At the same time, about a third are planning to relocate some or all production outside the EU—pointing to regulatory costs alongside energy prices and skilled-labor shortages.
Respondents warn this could further erode the continent’s manufacturing base and increase dependence on imports for critical medical products.
5. Supply chains are unstable (and regulation is partly to blame)
Nearly three-quarters of manufacturers have faced supply chain disruptions in the past five years. While global factors like raw-material shortages and logistics bottlenecks play a role, respondents explicitly highlight EU regulatory complexity (supplier re-certifications, labeling updates, and document backlogs) as a significant internal driver. Several note that small sub-suppliers have lost ISO 13485 certification or exited the market entirely, amplifying the continuity risk.
6. Orphan devices are disappearing from the market
Among companies producing so-called orphan devices—low-volume, high-need products serving small patient populations—64% report discontinuing at least one product because of MDR/IVDR.
These losses disproportionately affect vulnerable patient groups and hospitals reliant on specialized implants or diagnostics. The associations behind the survey call the situation a “security-of-supply threat” demanding urgent regulatory relief.
Read the full press release here (in German).
A few potential implications for RA/QA and supply leaders
Several implications come to mind immediately based on this survey and the anecodates we’ve gathered through working with firms marketing devices in the EU.
Expect more U.S.-first launches. European suppliers may increasingly seek early alignment with FDA requirements. Dual-format documentation and pre-submission harmonization will be essential, and we’re already seeing firms come to us for regulatory support to do exactly that.

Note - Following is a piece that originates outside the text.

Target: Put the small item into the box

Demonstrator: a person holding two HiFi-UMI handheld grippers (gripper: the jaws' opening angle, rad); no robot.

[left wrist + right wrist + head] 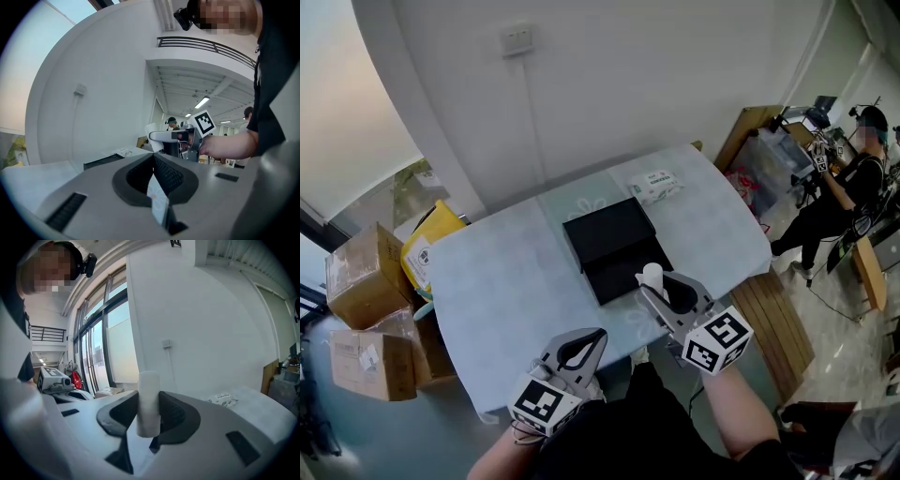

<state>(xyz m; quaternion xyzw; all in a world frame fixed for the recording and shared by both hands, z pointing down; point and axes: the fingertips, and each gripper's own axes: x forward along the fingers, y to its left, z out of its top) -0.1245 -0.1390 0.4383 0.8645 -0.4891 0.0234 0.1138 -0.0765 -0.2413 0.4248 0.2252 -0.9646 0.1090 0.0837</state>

Audit suppliers for continuity risk. MDR/IVDR stressors are now a real factor in supply stability. Prioritize EU-based critical suppliers for 2026 audit cycles if you haven’t already.
Plan for potential manufacturing relocation. Maintain verified tech-transfer and re-qualification plans should key suppliers move production outside the EU. We’re seeing some of this, too.
Anticipate heavier documentation loads. Resource diversion from R&D to regulatory tasks means greater need for experienced QA/RA consultants to prevent backlogs and inspection delays. Talk to us if you need extra heads or hands to take on the documentation workload here.
Europe’s regulatory pendulum may be swinging too far toward control at the expense of innovation and access. For global firms (and their U.S. partners) the message is clear: vigilance, dual-market readiness, and proactive supplier oversight are now non-negotiable.